* Work required
Begin your copy at the line holding "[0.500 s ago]" and end it at the last line of the listing. Keep every line exact and leave out the pictures.

▼▼▼

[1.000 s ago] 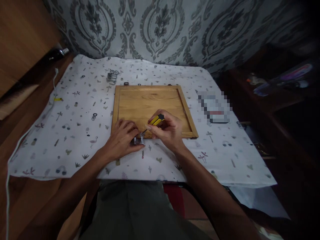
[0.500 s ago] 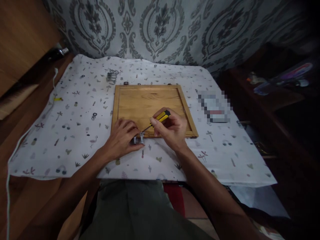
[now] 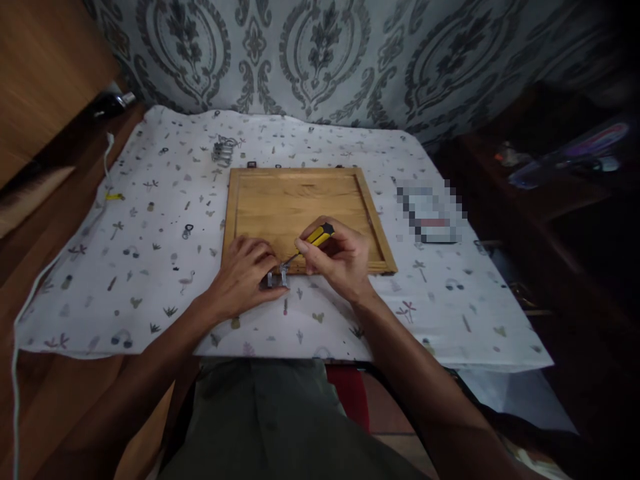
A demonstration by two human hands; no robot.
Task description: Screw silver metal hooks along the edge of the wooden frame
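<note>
My right hand (image 3: 340, 260) grips a yellow-and-black screwdriver (image 3: 319, 235), tilted, its tip down at a small silver metal bracket (image 3: 284, 275). The bracket sits against the near edge of a wooden framed panel (image 3: 295, 200) lying flat on the table. My left hand (image 3: 247, 270) is closed around the bracket's left side, the thumb below it and the fingers over the panel's near edge. The spot where the screwdriver tip meets the bracket is too small to make out clearly.
A printed white cloth (image 3: 150, 293) covers the table. Several metal pieces (image 3: 223, 152) lie beyond the panel's left corner, and a small dark ring-like item (image 3: 187, 231) lies to its left. A blurred-out flat object (image 3: 431, 212) rests on the right. A white cable (image 3: 45, 277) runs along the left edge.
My right hand and the screwdriver handle have shifted slightly left, with the tip still at the bracket. My left hand stays in place.
</note>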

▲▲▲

* Answer box
[0.500 s ago] 
[now] 
A demonstration by two human hands; no robot.
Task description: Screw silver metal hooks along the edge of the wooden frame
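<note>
My right hand (image 3: 340, 260) grips a yellow-and-black screwdriver (image 3: 319, 235), tilted, its tip down at a small silver metal bracket (image 3: 284, 275). The bracket sits against the near edge of a wooden framed panel (image 3: 295, 200) lying flat on the table. My left hand (image 3: 247, 270) is closed around the bracket's left side, the thumb below it and the fingers over the panel's near edge. The spot where the screwdriver tip meets the bracket is too small to make out clearly.
A printed white cloth (image 3: 150, 293) covers the table. Several metal pieces (image 3: 223, 152) lie beyond the panel's left corner, and a small dark ring-like item (image 3: 187, 231) lies to its left. A blurred-out flat object (image 3: 431, 212) rests on the right. A white cable (image 3: 45, 277) runs along the left edge.
My right hand and the screwdriver handle have shifted slightly left, with the tip still at the bracket. My left hand stays in place.
</note>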

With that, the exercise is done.